Data for the task:
------------------------------------------------------------------------

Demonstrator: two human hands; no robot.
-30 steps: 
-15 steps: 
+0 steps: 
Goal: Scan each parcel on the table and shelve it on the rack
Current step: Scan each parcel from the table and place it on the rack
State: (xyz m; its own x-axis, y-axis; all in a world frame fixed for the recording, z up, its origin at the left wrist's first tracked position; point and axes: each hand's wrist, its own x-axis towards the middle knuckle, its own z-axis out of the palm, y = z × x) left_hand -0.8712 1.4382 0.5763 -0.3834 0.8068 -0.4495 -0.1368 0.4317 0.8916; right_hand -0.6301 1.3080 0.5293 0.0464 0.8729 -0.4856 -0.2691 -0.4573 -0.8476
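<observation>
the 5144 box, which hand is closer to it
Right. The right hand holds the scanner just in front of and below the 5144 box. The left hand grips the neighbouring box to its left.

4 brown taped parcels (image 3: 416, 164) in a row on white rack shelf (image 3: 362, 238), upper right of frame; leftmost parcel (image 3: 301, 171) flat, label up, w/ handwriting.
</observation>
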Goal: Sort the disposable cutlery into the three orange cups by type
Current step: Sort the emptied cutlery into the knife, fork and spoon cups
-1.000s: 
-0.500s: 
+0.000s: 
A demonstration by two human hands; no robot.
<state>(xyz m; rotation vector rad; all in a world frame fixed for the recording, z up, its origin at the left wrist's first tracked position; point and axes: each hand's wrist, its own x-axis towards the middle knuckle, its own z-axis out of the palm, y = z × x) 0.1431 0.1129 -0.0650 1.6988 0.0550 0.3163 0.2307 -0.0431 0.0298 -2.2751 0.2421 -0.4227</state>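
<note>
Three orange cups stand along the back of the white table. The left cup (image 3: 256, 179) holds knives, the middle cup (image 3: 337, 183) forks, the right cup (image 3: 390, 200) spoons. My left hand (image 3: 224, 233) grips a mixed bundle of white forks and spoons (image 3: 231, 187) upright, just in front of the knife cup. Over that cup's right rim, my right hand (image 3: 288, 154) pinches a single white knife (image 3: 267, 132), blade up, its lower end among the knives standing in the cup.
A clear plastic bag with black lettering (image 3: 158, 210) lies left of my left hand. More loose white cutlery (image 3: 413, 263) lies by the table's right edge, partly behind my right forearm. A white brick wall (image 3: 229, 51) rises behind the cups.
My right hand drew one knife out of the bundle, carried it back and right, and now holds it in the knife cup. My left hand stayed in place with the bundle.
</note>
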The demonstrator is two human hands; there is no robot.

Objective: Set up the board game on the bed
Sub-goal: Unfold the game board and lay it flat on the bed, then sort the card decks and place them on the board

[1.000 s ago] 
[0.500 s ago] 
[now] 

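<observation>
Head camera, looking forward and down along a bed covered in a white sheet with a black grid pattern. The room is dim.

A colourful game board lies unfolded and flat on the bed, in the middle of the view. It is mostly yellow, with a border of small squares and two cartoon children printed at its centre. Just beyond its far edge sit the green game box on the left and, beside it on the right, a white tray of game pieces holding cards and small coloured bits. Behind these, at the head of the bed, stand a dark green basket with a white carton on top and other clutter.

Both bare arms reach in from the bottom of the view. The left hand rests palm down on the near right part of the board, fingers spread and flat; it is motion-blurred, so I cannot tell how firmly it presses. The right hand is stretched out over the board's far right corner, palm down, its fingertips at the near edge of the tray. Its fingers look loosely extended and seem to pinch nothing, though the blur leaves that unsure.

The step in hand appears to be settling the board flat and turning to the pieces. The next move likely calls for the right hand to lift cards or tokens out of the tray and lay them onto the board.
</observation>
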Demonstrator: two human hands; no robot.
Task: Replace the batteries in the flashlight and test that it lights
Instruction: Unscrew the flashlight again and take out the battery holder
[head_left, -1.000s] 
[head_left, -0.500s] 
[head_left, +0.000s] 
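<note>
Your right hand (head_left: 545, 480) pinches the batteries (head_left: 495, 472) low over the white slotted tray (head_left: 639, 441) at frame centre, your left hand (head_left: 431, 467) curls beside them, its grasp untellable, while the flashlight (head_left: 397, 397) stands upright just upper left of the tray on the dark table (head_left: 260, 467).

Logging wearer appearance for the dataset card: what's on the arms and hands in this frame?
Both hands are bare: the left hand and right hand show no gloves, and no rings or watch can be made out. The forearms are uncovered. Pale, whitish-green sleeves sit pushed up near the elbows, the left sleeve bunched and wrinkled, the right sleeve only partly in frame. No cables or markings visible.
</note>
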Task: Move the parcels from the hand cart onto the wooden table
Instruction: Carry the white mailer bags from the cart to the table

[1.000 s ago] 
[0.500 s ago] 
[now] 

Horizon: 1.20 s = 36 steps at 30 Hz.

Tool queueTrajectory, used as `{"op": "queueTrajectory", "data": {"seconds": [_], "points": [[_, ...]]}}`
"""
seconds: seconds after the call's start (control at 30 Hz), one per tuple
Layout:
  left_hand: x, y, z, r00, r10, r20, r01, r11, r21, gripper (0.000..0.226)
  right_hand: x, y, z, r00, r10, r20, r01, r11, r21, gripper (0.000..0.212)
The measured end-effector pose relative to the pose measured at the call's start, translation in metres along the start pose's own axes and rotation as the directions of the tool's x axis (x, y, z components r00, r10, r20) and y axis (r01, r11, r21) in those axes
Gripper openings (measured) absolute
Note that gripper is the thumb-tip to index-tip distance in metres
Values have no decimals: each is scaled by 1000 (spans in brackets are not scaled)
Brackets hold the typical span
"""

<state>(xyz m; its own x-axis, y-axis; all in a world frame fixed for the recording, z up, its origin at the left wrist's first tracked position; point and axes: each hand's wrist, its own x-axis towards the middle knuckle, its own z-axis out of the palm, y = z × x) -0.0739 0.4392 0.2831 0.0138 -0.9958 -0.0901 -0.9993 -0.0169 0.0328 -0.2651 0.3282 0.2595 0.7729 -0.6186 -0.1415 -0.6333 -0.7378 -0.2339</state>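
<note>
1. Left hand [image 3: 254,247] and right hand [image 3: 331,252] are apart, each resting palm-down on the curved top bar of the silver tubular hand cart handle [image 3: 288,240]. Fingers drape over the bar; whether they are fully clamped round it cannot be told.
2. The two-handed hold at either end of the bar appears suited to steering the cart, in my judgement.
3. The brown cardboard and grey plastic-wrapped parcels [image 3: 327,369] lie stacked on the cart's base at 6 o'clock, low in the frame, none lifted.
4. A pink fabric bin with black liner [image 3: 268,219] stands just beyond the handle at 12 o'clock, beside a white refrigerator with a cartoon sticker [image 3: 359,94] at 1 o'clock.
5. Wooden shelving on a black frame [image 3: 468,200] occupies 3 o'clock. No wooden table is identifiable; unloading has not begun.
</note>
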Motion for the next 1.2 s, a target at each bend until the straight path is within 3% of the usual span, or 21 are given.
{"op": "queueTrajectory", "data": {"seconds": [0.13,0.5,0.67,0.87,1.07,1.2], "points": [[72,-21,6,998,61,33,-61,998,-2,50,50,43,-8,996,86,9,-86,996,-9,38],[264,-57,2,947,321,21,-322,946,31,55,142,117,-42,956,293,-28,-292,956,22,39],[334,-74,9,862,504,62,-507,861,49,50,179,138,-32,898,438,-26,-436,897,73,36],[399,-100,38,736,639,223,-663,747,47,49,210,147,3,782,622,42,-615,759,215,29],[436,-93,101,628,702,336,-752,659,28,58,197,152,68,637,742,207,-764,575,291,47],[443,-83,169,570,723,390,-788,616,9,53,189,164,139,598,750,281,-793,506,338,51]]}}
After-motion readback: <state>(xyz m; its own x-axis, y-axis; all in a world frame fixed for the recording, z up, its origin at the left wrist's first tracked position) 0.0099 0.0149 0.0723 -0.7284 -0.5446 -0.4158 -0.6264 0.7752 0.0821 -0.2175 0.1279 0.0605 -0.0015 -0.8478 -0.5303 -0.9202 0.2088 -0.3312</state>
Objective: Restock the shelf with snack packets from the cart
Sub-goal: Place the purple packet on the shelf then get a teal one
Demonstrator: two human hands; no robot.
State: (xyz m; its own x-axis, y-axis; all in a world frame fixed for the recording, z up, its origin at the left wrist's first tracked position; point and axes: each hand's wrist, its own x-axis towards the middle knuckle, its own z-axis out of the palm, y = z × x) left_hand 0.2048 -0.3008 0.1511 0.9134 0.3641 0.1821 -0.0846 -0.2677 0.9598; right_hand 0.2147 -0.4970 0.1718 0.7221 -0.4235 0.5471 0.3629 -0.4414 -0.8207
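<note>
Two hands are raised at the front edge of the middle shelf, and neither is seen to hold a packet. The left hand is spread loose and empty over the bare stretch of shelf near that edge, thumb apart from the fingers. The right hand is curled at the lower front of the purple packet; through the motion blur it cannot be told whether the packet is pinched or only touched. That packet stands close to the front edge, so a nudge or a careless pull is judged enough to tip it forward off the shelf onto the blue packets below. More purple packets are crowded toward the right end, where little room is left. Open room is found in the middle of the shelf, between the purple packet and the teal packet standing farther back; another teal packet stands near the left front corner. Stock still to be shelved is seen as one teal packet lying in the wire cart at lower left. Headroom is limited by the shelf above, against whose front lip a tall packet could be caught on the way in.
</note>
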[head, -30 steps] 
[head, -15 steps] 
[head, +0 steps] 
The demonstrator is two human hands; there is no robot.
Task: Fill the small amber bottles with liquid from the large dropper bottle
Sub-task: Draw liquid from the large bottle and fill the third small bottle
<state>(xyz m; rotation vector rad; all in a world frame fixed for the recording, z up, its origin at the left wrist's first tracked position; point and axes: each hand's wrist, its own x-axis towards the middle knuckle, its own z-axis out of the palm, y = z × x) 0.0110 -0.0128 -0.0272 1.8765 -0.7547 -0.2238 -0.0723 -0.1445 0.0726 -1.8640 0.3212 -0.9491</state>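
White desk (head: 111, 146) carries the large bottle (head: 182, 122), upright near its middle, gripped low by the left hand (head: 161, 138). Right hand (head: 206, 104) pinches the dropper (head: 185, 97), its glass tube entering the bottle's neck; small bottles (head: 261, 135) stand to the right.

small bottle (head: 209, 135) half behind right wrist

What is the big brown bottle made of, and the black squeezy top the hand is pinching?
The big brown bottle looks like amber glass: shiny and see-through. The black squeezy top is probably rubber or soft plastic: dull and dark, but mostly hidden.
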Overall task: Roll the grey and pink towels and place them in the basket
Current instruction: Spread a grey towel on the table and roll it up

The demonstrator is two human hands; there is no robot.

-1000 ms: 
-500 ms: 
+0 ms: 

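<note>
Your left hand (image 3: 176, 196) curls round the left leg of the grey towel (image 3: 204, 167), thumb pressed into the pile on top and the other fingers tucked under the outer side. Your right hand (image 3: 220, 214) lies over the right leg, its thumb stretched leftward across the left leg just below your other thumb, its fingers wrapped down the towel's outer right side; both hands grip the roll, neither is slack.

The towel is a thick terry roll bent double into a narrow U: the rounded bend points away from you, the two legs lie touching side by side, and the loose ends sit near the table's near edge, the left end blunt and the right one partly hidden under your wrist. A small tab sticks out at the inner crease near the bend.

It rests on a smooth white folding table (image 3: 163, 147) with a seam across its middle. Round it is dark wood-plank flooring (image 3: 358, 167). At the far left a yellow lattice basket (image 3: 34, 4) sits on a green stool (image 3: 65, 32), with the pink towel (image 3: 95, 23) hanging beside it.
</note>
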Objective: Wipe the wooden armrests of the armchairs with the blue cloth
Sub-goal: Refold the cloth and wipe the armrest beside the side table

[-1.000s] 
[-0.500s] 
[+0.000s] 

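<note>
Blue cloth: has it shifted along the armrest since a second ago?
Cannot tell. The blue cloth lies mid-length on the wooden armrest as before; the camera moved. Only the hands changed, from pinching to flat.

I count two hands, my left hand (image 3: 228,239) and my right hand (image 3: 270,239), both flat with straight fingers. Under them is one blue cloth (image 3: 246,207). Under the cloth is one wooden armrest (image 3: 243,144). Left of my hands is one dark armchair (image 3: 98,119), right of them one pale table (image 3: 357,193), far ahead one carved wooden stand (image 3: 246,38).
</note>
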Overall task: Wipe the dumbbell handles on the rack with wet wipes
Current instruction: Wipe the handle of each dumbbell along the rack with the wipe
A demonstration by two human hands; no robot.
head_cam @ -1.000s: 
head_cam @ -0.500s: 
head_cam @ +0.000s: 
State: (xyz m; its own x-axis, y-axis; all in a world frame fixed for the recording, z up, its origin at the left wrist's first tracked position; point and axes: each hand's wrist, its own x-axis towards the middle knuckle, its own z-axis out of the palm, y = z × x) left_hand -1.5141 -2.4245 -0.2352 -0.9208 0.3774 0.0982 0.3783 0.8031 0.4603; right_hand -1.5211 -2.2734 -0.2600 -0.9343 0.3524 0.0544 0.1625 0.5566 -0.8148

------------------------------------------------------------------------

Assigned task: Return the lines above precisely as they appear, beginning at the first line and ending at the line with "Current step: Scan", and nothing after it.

The answer:
Demonstrator: two human hands; no robot.
-30 steps: 
-15 steps: 
+0 steps: 
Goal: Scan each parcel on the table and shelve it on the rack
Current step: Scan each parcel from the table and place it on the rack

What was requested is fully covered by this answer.